On 6/21/19 3:38 PM, Eric Dumazet wrote:
Please look at my recent patch.
Sorry I am travelling....
On Fri, Jun 21, 2019, 6:19 PM Linus Torvalds
<torva...@linux-foundation.org <mailto:torva...@linux-foundation.org>>
wrote:
On Fri, Jun 21, 2019 at 2:41 PM Greg Kroah-Hartman
<gre...@linuxfoundation.org <mailto:gre...@linuxfoundation.org>> wrote:
>
> What specific commit caused the breakage?
Both on reddit and on github there seems to be confusion about whether
it's a problem or not. Some people have it working with the exact same
kernel that breaks for others.
And then some people seem to say it works intermittently for them,
which seems to indicate a timing issue.
Looking at the SACK patches (assuming it's one of them), I'd suspect
the "tcp: tcp_fragment() should apply sane memory limits".
Eric, that one does
if (unlikely((sk->sk_wmem_queued >> 1) > sk->sk_sndbuf)) {
NET_INC_STATS(sock_net(sk), LINUX_MIB_TCPWQUEUETOOBIG);
return -ENOMEM;
}
but I think it's *normal* for "sk_wmem_queued >> 1" to be around the
same size as sk_sndbuf.
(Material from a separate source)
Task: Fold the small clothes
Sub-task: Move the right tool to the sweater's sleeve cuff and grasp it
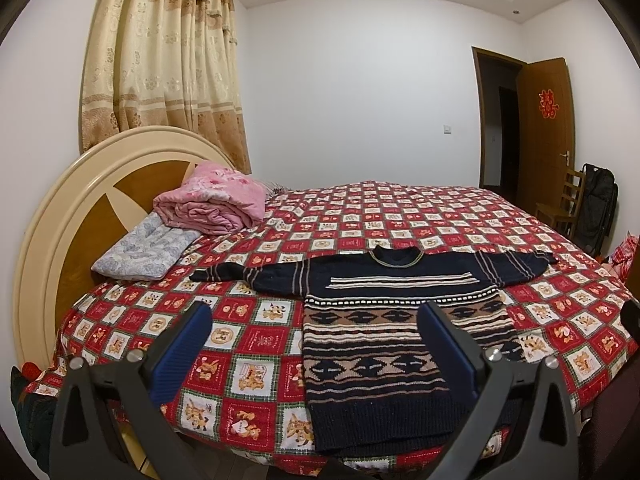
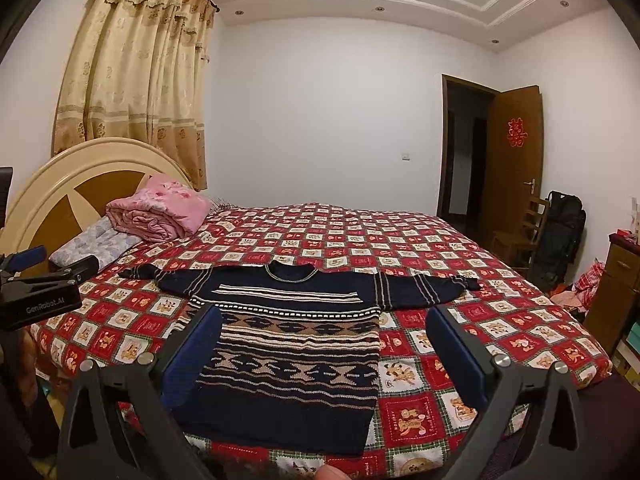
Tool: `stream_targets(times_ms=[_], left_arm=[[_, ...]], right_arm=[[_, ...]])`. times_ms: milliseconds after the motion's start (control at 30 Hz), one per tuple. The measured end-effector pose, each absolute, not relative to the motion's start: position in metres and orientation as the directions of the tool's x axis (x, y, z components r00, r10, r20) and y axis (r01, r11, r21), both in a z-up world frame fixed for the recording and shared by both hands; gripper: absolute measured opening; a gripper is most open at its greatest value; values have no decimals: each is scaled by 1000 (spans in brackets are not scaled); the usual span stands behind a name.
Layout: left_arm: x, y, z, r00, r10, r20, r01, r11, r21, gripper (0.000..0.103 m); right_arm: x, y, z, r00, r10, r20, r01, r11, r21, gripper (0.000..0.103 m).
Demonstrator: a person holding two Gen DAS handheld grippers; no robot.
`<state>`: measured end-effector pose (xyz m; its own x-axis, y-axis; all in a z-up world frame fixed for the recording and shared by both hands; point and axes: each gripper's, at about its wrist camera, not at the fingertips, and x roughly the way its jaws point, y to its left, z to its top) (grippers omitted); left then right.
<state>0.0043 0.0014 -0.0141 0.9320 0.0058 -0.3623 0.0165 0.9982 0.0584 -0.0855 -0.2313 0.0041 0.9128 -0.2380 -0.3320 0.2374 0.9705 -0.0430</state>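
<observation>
A dark navy knitted sweater [image 1: 380, 344] with tan and white patterned bands lies flat and face up on the bed, both sleeves spread out sideways, hem toward me. It also shows in the right wrist view [image 2: 296, 344]. My left gripper [image 1: 316, 316] is open and empty, held above the bed's near edge over the sweater's lower left side. My right gripper [image 2: 324, 324] is open and empty, above the sweater's lower right part. The left gripper also shows at the left edge of the right wrist view [image 2: 52, 266].
The bed carries a red checked cartoon bedspread [image 1: 400, 208]. A folded pink quilt [image 1: 212, 200] and a grey-blue pillow [image 1: 148, 250] lie by the headboard [image 1: 52, 216]. A chair and black bag [image 2: 560, 228] stand by the open door; a cabinet [image 2: 616, 284] is at right.
</observation>
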Motion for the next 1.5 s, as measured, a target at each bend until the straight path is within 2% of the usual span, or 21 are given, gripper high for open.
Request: stream_targets(times_ms=[433, 700, 933, 1133, 1200, 1267, 1300, 1433, 1500], left_arm=[[8, 2, -23, 928, 8, -371, 17, 998, 64, 103], [43, -7, -49, 918, -5, -397, 42, 996, 85, 103], [127, -31, -101, 842, -27, -539, 104, 988, 112, 103], [183, -57, -122, 809, -9, -588, 130, 978, 164, 103], [199, -62, -126, 801, -3, -598, 133, 976, 173, 103], [218, -67, -132, 797, 12, -604, 125, 975, 185, 103], [225, -68, -134, 796, 18, -606, 122, 974, 190, 103], [255, -73, -145, 785, 44, -618, 100, 975, 197, 103], [266, -78, -151, 780, 59, -623, 91, 974, 206, 103]], right_arm=[[-81, -229, -3, 913, -218, -345, 219, 975, -37, 102], [-52, -254, -30, 911, -137, -389, 155, 988, 13, 102], [25, -324, -82, 834, -156, -530, 229, 971, 74, 102], [78, -412, -99, 787, -183, -590, 334, 929, 157, 101], [96, -456, -101, 773, -207, -600, 383, 906, 180, 98], [111, -491, -104, 756, -209, -620, 419, 883, 213, 82], [119, -514, -106, 744, -218, -632, 450, 863, 231, 79], [145, -600, -116, 703, -284, -652, 562, 784, 264, 74], [158, -640, -124, 686, -286, -669, 605, 736, 305, 61]])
So if there is some fragmentation, and we add
more skb's to it, that would seem to trigger fairly easily.
Particularly since this is all in "truesize" units, which can be a lot
bigger than the packets themselves.
I don't know the code, so I may be out to lunch and barking up
completely the wrong tree, but that particular check does seem like it
might trigger much more easily than I think the code _intended_ it to
trigger?
Pierre-Loup - do you guys have a test-case inside of valve? Or is this
purely "we see some people with problems"?
Definitely the latter, although the volume of complaints clearly points
to a real problem from our experience. Reproducing locally, bisecting
and testing possible fixes is just now starting on our end.
I agree not all users seem affected; most affected people report success
by using -tcp to launch Steam, which makes it use direct TCP instead of
WebSockets, our current default connection method for Linux.
Thanks,
- Pierre-Loup
Linus